Share

Linkedin iconFacebook iconTwitter icon

More deployment options

Throughout my career, database workloads have almost exclusively been run on CPUs on traditional servers in the cloud or on premises. Although the research community has been publishing papers on running database workloads on GPUs for several decades, this work has been mostly at the fringes of the database community and used for niche applications in the industry.

Recently, however, GPU vendors such as NVIDIA have been marketing their chips specifically for use for database workloads, and several leading data processing vendors — including Starburst — have announced support for GPU environments along with significant performance improvements

In truth, GPUs have in fact emerged as a legitimate tool for accelerating certain types of SQL processing. However, the expected performance improvement is very much dependent on the specifics of the SQL queries and the datasets being processed. For some workloads, the gain is enormous. For other workloads, the gain is nonexistent or even negative (to the point where performance decreases when using GPUs). 

This post is designed to give the reader a brief tutorial on which database workloads are good fits for GPUs. The intention is that this information can be used as a reference for deciding whether upgrading the hardware to include GPUs would be expected to yield improved SQL performance. We will start by explaining what GPUs are and what they are designed for. Once we understand how they work, it will become easier to predict what workloads they will perform well on. We will also give some advice on what a user can do to accelerate an existing GPU database deployment. 

What are GPUs good at?

Early days

Historically, GPUs were designed for the computational requirements of graphics rendering use cases. The process of rendering 3D scenes—such as calculating the color and position of millions of individual pixels and vertices—requires performing the same mathematical operations (typically floating-point operations) on large datasets simultaneously. For example, transforming a 3D model into a 2D image requires applying projection matrices to every single vertex in the scene. A CPU, which is designed for complex, sequential tasks and branching logic, would have to process these vertices one by one (or in small batches), which is extremely inefficient and unable to meet the high-throughput, low-latency requirements of real-time graphics.

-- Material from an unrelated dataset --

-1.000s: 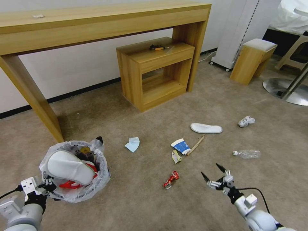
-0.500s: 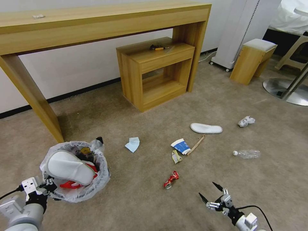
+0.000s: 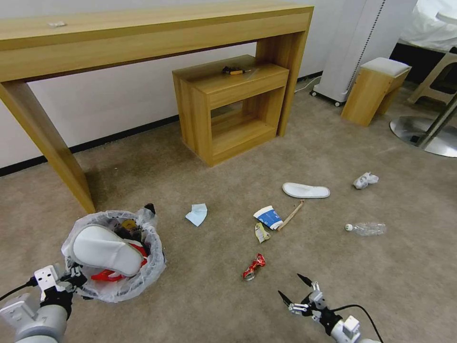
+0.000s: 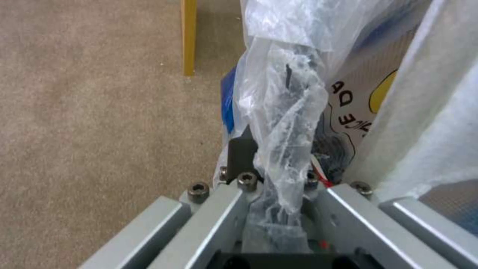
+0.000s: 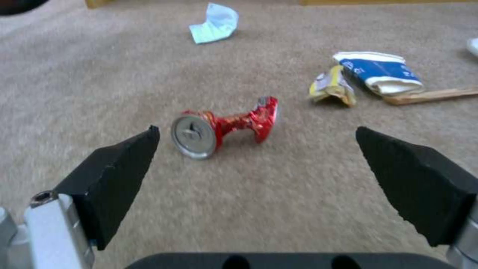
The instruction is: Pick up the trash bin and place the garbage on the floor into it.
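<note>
The right gripper [image 3: 295, 291] hangs with fingers spread just short of the crushed red can [image 3: 253, 266] on the beige carpet [image 3: 200, 295]. The left gripper [image 3: 71, 278] pinches the bag-lined trash bin's [image 3: 143, 271] near rim; a white slipper [image 3: 104, 248] lies inside.

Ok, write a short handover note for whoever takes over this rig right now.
Left end effector: shut on the bag-lined rim of the bin, at the robot's near left.
Right end effector: open, empty, low over the carpet, facing the can, which lies just beyond its fingertips.
Done: one slipper and red wrappers in the bin.
Left on the carpet: can, tissue, cup, yellow wrapper, stick, second slipper, bottle, white wad.
</note>
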You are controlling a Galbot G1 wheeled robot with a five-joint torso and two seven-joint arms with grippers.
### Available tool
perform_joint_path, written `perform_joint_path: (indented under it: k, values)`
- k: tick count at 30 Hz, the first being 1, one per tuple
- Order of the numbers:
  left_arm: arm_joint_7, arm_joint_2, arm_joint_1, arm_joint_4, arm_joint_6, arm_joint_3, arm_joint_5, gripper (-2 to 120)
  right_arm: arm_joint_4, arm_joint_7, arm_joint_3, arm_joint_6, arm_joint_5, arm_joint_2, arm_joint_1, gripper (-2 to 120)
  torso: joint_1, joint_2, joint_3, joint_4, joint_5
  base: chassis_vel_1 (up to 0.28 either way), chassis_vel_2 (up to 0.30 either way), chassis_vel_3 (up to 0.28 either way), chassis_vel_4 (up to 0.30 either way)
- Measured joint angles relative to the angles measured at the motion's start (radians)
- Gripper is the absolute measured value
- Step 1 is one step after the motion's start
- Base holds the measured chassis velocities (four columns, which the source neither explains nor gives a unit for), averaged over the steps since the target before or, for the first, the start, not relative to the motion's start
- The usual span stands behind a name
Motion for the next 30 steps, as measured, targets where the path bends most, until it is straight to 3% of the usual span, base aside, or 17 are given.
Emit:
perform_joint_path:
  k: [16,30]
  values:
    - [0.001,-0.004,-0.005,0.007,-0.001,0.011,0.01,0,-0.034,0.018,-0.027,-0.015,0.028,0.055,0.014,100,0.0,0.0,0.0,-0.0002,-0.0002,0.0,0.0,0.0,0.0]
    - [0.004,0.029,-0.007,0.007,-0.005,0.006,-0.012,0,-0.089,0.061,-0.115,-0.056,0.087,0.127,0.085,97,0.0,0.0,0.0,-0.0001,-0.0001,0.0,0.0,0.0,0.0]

To solve this, hardware engineers developed GPUs. Instead of a few powerful cores with complex control logic (like a CPU), GPUs were built with thousands of smaller, simpler cores designed to execute the same instruction on different pieces of data simultaneously (SIMD – Single Instruction, Multiple Data). Early GPUs were often “fixed-function,” meaning their pipelines were hardwired specifically to perform graphics math (like rasterization and texture mapping). This specialization allowed them to achieve orders of magnitude higher throughput for these specific tasks compared to general-purpose CPUs.

In other words, in the early days of GPUs, they were almost entirely unusable for SQL workloads. They were wired specifically to perform mathematical functions relevant for an entirely different use case. Although there were some efforts to perform some database operations (especially spatial operators) via the rasterization capabilities of the hardware via languages such as OpenGL, the code was complex and limited to narrow sets of SQL operators. 

Turn of the century

Everything started to change with Ian Buck’s PhD thesis work on Brook in 2004 and the subsequent release of CUDA from NVIDIA in 2007. All of a sudden, it became possible to program GPUs for general-purpose tasks. This advancement opened the door to a new era of high-performance computing, where developers could offload compute-intensive and highly parallelizable tasks—such as complex scientific simulations, financial modeling, and eventually, the training of large-scale machine learning models—to the GPU. By leveraging the thousands of small, specialized cores, programmers could solve massive problems in parallel that were previously bottlenecked by the sequential execution of traditional CPUs.

The exact details on what had to be changed in the hardware architecture and in the programming language to facilitate this translation to general-purpose processors is beyond the scope of this post. The final result is what is relevant to us — ultimately GPUs became a tool for performing any operation in a massively parallel fashion. Any time you wanted to perform the same operation on many different data items in parallel, the GPU became a great solution.   

SQL, by its nature, does exactly this. Take, for example, the following query:

SELECT name, price * 1.05 
FROM products 
WHERE type = 'electronics'; 

The above query performs some processing on a table called products. This table may have millions of rows. The query requests to perform five operations per row:

  1. Extract the name of the product
  2. Extract the price of the product
  3. Extract the type of the product
  4. Check to see if the extracted type is “electronics”. (if not, the whole row can be ignored)
  5. Multiply the extracted price by 1.05 (e.g.  to show the price after sales tax)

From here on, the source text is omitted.